▶ **Work instruction**
Every line below between the one holding "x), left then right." and the one holding "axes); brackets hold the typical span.", inclusive, should be copied exactly, and no other line.

(Collected data entries)
- - - - - - -

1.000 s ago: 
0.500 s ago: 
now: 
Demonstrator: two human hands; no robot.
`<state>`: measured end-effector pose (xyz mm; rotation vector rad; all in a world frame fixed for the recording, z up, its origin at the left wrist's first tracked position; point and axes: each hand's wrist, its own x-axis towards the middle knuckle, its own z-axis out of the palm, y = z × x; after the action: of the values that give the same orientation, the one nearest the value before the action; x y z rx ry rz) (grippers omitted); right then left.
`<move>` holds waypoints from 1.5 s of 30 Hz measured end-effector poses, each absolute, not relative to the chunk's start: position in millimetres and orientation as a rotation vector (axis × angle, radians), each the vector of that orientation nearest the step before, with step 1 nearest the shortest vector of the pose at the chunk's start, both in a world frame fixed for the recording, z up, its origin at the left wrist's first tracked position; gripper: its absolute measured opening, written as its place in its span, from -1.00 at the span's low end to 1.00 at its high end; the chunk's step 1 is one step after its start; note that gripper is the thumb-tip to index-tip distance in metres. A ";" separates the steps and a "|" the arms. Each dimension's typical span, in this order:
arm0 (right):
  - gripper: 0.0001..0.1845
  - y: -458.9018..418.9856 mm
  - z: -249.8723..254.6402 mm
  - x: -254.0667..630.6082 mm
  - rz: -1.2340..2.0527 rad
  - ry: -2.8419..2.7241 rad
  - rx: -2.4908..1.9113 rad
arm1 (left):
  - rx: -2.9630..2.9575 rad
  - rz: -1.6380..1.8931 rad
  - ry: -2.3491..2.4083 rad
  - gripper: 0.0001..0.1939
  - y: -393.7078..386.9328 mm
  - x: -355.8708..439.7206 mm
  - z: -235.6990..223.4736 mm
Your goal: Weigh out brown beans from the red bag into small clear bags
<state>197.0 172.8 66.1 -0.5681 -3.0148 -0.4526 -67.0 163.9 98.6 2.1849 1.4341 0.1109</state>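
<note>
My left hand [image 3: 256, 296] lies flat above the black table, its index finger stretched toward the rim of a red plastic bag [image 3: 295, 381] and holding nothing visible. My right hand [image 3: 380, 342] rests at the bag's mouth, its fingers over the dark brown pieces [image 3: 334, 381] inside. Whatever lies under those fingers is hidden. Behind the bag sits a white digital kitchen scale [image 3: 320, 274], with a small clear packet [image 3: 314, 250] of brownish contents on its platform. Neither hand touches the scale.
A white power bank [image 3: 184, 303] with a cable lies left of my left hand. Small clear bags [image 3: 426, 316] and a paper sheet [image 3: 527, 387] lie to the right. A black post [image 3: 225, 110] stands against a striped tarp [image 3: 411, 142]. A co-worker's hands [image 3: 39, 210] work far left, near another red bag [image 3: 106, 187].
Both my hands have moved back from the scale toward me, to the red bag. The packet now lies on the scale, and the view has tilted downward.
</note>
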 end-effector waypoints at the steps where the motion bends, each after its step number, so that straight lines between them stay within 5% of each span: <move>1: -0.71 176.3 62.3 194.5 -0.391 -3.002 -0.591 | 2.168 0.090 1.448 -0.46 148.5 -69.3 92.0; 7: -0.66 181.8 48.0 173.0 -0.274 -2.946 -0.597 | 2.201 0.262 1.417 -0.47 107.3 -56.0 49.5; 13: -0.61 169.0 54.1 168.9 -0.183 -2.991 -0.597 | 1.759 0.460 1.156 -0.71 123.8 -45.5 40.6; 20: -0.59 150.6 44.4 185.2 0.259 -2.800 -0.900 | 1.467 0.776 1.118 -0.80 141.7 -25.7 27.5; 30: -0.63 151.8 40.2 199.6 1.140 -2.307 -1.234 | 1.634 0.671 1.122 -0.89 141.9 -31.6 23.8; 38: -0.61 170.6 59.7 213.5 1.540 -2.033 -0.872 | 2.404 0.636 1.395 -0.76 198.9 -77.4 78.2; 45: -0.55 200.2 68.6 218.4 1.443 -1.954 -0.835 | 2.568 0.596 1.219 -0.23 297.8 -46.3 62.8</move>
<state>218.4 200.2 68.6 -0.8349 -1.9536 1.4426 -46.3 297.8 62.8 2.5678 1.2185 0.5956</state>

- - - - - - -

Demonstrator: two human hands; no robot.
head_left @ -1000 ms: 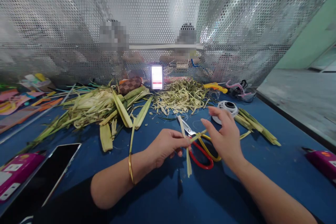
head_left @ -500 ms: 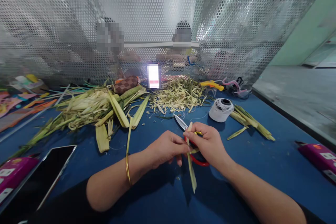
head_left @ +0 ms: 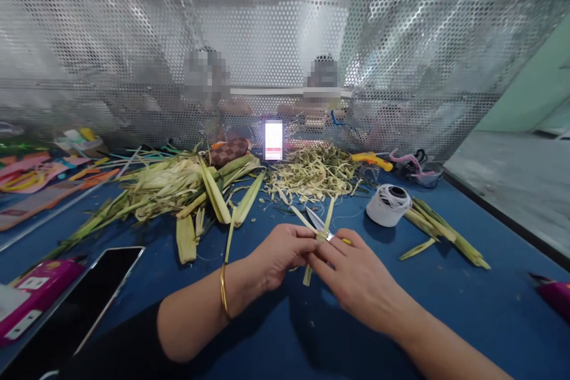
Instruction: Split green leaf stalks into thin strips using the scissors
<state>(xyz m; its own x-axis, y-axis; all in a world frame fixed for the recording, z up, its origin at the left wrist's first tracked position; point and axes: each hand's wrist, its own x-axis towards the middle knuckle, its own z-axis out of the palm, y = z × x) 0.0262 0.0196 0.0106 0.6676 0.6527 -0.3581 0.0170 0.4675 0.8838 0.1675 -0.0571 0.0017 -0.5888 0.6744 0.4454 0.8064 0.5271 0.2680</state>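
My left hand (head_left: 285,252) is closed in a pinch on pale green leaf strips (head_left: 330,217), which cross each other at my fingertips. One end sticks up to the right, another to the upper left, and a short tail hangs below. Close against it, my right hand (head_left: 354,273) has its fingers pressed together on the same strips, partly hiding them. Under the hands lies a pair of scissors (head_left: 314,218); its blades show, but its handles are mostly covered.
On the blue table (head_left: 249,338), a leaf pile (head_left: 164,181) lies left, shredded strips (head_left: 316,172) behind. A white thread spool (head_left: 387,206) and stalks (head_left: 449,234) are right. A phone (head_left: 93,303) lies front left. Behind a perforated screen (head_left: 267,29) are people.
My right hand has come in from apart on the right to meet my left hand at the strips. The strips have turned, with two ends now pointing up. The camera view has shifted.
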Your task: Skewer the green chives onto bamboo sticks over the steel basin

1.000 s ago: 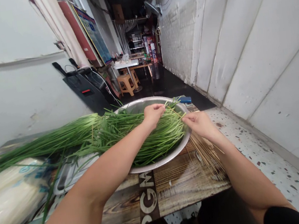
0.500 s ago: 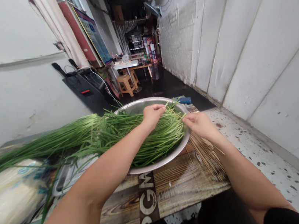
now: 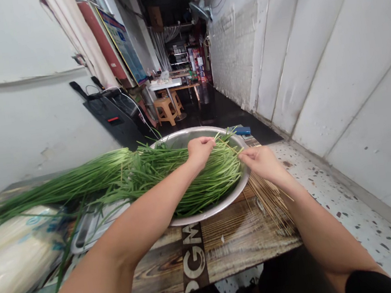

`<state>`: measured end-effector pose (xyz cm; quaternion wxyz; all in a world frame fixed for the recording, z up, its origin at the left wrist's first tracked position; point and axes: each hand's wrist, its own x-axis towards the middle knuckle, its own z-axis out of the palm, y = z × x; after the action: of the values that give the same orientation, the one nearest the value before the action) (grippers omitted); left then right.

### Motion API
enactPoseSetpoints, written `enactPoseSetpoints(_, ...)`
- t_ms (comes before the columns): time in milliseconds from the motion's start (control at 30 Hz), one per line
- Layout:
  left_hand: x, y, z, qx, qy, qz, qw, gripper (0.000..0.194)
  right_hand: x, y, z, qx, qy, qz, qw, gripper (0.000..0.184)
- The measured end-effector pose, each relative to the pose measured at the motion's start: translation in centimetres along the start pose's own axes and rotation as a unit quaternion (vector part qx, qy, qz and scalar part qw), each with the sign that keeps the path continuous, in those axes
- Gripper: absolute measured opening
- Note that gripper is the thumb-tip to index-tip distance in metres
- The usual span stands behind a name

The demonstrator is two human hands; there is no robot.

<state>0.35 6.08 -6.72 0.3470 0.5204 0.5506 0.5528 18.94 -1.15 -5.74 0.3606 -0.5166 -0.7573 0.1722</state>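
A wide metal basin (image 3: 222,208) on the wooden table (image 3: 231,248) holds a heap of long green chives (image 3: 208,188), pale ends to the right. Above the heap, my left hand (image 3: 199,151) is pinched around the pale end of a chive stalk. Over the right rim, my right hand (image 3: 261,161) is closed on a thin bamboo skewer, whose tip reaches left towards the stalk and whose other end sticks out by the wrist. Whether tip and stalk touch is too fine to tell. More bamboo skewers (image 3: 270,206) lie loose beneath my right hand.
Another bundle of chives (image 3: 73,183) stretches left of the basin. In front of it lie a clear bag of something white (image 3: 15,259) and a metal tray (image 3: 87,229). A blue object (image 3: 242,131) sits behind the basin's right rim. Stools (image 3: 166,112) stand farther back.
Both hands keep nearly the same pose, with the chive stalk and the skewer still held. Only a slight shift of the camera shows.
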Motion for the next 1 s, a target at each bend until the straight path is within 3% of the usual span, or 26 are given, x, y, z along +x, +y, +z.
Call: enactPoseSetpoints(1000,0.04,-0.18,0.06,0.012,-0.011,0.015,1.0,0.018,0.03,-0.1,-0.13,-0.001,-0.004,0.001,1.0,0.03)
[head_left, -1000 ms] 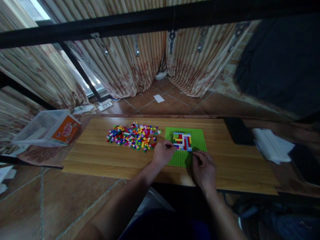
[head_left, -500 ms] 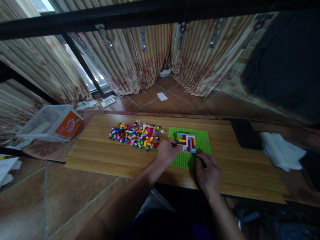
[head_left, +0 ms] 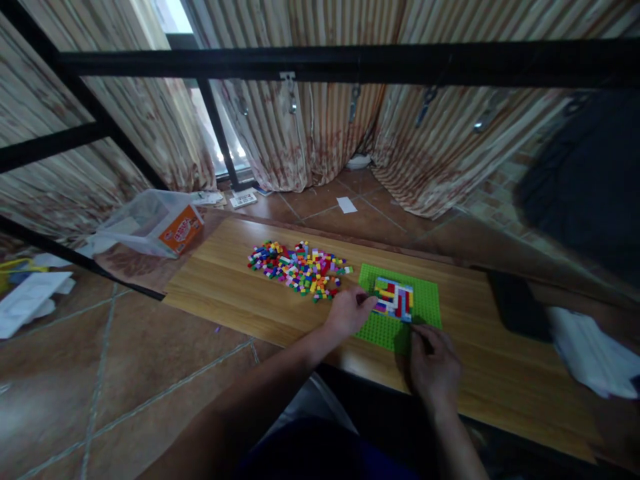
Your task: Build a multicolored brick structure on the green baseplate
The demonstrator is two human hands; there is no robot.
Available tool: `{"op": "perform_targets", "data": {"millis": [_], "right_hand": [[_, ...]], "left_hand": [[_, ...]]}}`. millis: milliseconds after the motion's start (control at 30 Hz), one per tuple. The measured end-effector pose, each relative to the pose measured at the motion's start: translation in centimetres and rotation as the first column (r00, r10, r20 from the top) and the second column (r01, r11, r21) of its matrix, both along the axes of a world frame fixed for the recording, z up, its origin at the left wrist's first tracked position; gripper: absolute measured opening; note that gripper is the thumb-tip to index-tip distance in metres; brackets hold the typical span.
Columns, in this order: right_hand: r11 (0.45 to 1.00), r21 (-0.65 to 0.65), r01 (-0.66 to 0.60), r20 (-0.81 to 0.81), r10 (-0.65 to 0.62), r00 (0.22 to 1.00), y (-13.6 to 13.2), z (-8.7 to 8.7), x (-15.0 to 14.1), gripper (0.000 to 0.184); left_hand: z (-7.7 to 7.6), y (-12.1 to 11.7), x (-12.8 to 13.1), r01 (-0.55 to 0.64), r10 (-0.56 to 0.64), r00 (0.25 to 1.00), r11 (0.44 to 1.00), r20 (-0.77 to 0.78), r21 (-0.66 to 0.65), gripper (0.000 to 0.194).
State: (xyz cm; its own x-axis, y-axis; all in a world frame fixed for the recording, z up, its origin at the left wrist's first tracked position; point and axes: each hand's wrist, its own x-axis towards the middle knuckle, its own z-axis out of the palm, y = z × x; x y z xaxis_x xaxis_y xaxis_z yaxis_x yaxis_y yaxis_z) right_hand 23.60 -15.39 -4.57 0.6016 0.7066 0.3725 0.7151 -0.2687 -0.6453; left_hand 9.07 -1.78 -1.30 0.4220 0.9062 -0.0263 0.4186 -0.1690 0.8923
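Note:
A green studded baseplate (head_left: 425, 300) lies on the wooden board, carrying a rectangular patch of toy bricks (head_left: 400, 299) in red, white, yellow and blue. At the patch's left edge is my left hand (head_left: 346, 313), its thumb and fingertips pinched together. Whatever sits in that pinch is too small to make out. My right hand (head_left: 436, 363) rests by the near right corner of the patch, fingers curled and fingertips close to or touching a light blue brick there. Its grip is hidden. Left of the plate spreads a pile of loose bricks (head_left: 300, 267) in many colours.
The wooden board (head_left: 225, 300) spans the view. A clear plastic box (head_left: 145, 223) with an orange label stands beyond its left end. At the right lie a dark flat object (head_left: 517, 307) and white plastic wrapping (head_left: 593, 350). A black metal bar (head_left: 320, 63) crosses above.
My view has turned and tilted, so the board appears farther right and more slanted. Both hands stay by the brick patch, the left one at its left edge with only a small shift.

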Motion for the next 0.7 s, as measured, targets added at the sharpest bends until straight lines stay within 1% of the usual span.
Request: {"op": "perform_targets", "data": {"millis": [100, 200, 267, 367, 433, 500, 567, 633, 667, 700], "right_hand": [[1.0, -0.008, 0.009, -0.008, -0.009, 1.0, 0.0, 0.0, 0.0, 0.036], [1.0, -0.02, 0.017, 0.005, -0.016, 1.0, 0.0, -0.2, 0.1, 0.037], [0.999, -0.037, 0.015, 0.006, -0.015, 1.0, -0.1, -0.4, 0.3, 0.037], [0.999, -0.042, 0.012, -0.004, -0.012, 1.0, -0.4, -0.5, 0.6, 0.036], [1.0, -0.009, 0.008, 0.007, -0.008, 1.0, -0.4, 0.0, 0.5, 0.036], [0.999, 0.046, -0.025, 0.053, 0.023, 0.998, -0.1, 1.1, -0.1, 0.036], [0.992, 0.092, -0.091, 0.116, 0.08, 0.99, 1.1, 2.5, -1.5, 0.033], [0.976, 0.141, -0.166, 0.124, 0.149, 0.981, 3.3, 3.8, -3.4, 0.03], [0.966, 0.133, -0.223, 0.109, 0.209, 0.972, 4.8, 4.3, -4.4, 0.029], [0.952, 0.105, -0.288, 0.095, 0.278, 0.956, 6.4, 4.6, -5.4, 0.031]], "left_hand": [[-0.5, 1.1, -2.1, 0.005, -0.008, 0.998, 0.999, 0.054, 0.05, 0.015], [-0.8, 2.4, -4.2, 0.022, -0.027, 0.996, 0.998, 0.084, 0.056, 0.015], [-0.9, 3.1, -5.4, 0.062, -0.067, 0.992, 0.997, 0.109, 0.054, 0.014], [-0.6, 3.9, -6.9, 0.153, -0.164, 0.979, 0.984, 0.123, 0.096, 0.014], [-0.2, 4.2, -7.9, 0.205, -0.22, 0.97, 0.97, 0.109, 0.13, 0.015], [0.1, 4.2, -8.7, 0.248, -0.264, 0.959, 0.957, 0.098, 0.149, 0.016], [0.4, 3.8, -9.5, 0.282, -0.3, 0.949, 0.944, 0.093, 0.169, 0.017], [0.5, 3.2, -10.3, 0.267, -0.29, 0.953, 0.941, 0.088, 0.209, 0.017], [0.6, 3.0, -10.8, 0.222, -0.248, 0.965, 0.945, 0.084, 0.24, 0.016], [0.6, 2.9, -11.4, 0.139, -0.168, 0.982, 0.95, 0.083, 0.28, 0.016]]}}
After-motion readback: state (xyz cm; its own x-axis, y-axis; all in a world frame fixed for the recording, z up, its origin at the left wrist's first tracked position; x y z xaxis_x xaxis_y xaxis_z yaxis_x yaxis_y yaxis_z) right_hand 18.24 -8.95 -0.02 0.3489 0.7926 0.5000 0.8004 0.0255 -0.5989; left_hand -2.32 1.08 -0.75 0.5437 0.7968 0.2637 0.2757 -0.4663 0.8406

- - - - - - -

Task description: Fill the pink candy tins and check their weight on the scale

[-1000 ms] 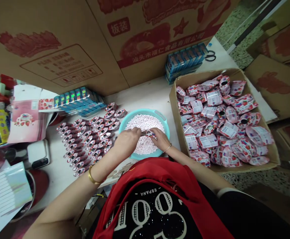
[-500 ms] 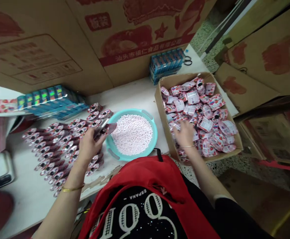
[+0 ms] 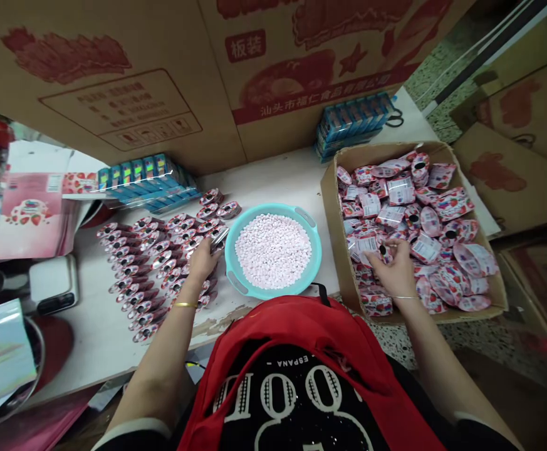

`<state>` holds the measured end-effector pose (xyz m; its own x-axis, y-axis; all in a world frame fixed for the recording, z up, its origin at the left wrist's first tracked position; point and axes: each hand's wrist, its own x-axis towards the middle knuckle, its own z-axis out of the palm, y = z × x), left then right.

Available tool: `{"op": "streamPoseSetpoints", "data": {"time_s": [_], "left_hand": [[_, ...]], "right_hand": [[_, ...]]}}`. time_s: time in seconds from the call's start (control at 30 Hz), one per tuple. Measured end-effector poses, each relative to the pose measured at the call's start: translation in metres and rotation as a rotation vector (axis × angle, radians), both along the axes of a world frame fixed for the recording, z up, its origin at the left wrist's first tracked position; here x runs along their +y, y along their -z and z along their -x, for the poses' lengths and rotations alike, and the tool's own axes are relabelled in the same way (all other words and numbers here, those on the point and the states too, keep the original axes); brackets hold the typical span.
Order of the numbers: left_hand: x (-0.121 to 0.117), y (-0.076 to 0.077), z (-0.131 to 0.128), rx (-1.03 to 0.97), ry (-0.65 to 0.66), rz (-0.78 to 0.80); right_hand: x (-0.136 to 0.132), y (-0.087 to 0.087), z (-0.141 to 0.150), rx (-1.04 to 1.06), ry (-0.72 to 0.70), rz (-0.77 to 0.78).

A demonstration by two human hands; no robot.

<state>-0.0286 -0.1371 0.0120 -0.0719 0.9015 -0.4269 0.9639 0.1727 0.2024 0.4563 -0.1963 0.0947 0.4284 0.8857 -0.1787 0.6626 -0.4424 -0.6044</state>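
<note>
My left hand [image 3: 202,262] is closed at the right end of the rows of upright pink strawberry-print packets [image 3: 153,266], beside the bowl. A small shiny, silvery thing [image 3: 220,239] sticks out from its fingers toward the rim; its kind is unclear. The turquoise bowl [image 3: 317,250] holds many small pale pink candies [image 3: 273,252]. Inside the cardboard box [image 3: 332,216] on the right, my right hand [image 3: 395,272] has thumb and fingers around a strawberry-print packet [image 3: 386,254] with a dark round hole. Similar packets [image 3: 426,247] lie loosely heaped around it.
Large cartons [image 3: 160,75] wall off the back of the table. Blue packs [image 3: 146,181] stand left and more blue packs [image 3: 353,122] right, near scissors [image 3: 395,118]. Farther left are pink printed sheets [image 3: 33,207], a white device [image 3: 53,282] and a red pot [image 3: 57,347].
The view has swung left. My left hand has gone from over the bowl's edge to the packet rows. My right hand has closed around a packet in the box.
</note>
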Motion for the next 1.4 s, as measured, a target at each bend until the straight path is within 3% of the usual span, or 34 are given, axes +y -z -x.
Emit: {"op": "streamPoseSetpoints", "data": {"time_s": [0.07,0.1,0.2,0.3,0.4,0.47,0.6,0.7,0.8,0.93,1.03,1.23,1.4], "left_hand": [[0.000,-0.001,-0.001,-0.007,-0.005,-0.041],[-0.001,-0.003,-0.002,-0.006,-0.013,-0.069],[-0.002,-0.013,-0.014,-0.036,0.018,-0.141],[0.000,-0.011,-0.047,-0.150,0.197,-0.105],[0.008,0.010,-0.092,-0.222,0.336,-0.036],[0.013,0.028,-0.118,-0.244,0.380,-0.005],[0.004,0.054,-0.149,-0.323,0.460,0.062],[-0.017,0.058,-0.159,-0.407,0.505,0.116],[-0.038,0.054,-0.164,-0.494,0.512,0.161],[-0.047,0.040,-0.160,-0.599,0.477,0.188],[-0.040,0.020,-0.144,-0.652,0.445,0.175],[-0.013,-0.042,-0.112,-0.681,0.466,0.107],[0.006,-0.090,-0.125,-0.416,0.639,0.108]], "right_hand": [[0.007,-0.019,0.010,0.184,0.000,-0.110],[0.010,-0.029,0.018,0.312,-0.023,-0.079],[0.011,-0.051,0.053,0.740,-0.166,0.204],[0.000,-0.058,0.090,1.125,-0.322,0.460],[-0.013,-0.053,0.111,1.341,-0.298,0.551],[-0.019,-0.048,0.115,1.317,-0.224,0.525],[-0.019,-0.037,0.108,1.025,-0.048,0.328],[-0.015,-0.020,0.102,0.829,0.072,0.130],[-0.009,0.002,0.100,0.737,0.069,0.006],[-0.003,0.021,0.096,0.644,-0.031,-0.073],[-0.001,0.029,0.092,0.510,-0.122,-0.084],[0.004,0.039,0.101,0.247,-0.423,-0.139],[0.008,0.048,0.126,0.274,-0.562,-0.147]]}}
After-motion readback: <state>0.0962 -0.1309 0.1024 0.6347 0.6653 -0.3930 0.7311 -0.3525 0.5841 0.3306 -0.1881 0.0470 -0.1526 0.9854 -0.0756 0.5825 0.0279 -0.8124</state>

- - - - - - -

▶ **Response below**
`<state>` holds the measured end-effector pose (xyz m; its own x-axis, y-axis; all in a world frame fixed for the recording, z up, its origin at the left wrist's first tracked position; point and axes: each hand's wrist, its own x-axis towards the middle knuckle, its own z-axis out of the palm, y = z × x), left then right.

Available tool: `{"op": "streamPoseSetpoints", "data": {"time_s": [_], "left_hand": [[_, ...]], "right_hand": [[_, ...]]}}`. time_s: time in seconds from the call's start (control at 30 Hz), one per tuple. Measured end-effector poses, each relative to the pose measured at the call's start: translation in metres and rotation as a rotation vector (axis × angle, radians), both along the axes of a world frame fixed for the recording, z up, its origin at the left wrist's first tracked position; here x runs along their +y, y along their -z and z along their -x, for the poses' lengths and rotations alike, and the tool's own axes are relabelled in the same way (all other words and numbers here, those on the point and the states too, keep the original axes); brackets hold the typical span.

That's the full output for the exercise.